Activity >>
The result should be every line that contains the word "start", taken from the material.

Entries supplied >>
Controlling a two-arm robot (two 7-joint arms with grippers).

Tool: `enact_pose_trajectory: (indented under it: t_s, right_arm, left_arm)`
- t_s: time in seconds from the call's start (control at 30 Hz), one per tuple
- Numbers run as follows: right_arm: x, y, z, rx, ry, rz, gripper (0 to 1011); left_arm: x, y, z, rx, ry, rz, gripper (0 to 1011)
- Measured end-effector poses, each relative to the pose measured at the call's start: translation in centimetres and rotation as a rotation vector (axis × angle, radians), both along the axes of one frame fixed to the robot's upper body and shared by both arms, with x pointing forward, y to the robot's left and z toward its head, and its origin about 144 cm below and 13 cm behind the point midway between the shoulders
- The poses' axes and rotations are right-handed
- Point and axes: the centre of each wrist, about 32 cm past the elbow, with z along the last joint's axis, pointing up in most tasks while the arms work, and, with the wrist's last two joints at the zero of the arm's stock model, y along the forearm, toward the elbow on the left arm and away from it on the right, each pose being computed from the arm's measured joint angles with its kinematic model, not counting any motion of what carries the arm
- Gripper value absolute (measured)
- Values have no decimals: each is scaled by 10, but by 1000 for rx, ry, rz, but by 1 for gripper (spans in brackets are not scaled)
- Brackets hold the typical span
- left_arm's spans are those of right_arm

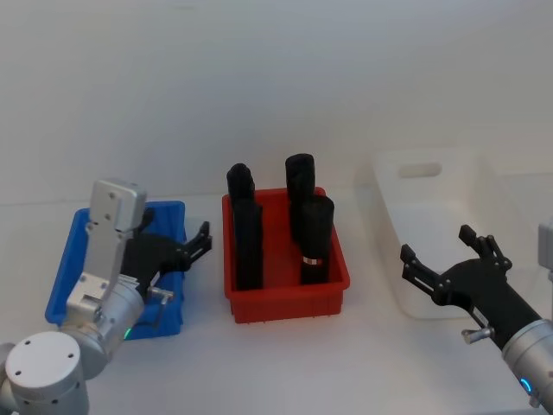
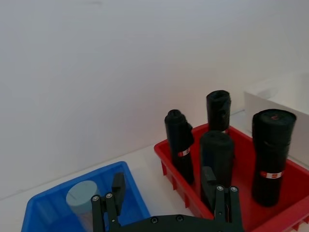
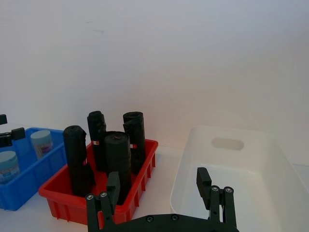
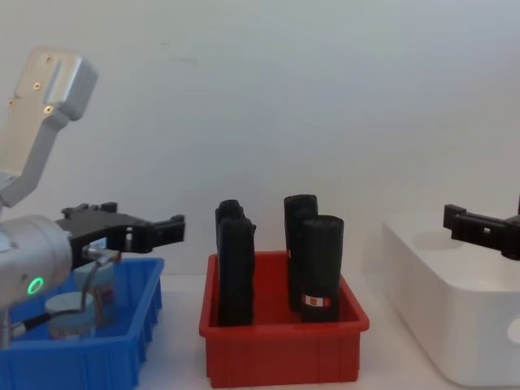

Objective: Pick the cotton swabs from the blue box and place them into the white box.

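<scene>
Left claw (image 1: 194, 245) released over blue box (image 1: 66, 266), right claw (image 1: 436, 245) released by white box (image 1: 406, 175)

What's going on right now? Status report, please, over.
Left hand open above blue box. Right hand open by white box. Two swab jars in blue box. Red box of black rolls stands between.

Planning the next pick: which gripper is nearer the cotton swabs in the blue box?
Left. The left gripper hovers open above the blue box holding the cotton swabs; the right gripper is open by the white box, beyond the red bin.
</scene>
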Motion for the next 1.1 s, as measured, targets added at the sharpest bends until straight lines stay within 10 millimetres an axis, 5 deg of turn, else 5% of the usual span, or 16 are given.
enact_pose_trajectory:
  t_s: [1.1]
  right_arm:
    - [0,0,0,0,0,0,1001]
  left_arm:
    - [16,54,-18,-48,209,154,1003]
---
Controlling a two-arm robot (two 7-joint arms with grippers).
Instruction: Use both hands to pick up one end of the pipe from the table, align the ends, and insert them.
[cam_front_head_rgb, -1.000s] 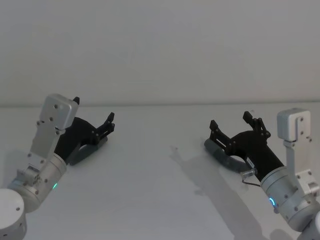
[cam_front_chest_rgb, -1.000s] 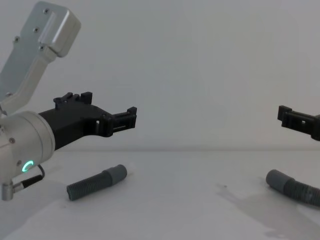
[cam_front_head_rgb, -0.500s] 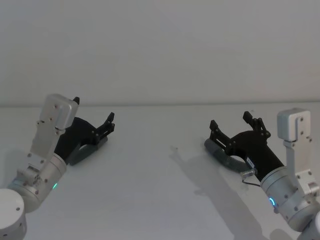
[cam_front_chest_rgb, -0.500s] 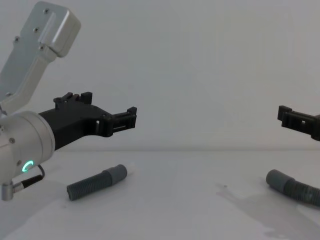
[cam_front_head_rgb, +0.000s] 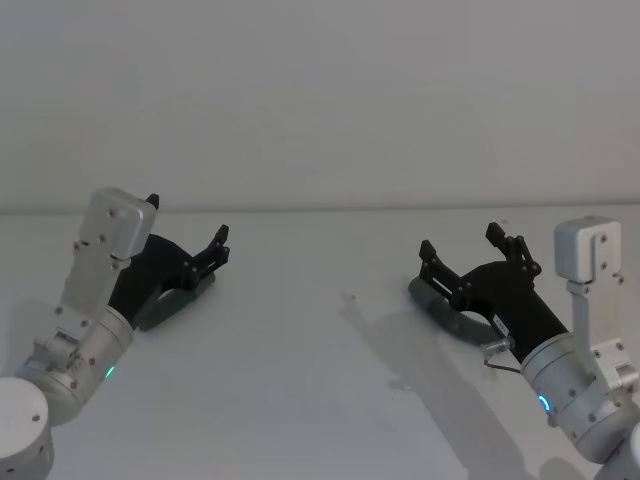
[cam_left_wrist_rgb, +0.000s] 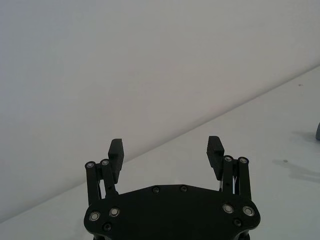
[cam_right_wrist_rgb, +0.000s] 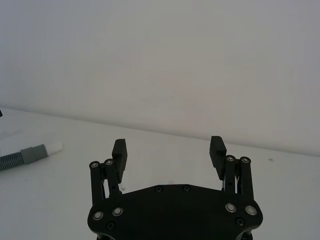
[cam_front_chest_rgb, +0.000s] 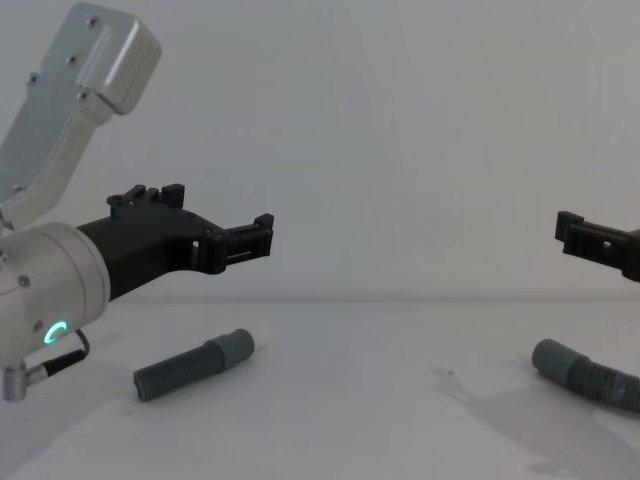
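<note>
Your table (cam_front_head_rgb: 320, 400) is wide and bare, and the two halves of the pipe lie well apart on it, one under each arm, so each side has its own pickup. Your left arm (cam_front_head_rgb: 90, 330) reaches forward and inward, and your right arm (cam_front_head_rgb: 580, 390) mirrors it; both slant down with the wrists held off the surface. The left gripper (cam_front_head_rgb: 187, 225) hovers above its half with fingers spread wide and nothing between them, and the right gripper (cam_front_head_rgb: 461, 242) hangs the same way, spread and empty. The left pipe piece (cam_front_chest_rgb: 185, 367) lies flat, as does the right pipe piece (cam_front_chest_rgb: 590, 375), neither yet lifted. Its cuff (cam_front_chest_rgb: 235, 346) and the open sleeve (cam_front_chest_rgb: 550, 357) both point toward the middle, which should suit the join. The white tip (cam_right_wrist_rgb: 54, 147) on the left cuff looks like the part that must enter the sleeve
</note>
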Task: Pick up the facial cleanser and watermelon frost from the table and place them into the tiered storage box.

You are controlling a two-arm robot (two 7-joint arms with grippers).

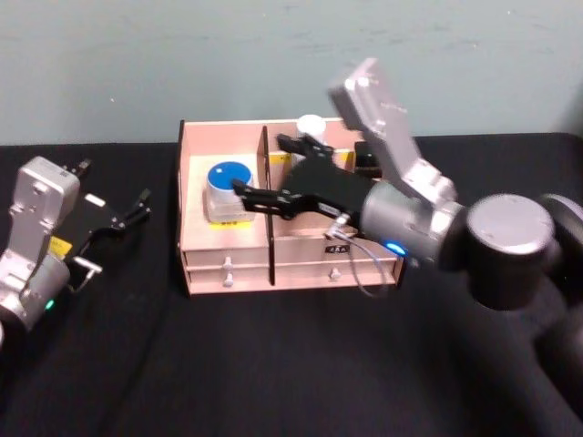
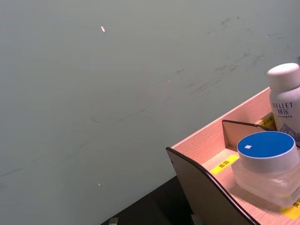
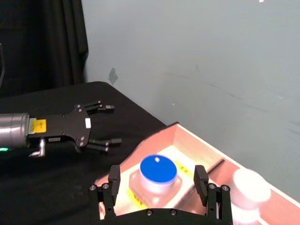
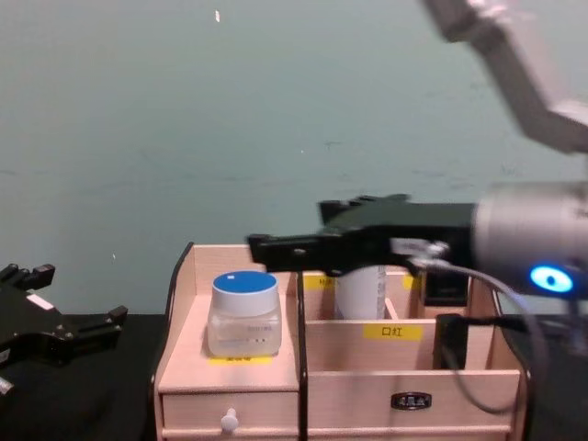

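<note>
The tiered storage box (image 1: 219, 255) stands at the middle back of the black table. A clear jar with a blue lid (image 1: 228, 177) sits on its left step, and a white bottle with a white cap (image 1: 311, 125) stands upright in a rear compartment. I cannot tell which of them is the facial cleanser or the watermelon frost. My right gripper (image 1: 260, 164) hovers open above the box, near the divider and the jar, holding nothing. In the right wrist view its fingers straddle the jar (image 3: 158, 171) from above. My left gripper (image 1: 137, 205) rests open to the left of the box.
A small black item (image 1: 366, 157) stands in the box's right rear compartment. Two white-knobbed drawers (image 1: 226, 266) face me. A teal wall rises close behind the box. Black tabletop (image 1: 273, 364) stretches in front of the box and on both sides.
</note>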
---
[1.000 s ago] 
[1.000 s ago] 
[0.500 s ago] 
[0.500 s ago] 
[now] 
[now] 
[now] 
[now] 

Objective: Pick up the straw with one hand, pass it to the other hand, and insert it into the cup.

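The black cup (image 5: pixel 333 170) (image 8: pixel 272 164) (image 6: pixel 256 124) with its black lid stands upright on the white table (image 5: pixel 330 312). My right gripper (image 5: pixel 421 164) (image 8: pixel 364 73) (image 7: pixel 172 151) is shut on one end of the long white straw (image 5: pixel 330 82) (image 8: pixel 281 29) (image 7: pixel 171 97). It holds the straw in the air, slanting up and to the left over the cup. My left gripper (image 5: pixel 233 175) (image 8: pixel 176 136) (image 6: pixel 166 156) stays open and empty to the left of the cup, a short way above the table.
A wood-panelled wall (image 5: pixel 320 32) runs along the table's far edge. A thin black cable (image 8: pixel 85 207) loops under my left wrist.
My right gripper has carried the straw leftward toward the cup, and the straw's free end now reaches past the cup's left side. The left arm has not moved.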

Answer area >>
- t_s: time in seconds from the call's start (control at 30 Hz), one per tuple
- Measured end-effector poses, each relative to the pose measured at the call's start: translation in centimetres and rotation as a rotation vector (axis × angle, radians), both along the axes of one frame fixed to the robot's upper body and shared by both arms, with x pointing forward, y to the robot's left and z toward its head, and its origin about 144 cm below and 13 cm behind the point midway between the shoulders

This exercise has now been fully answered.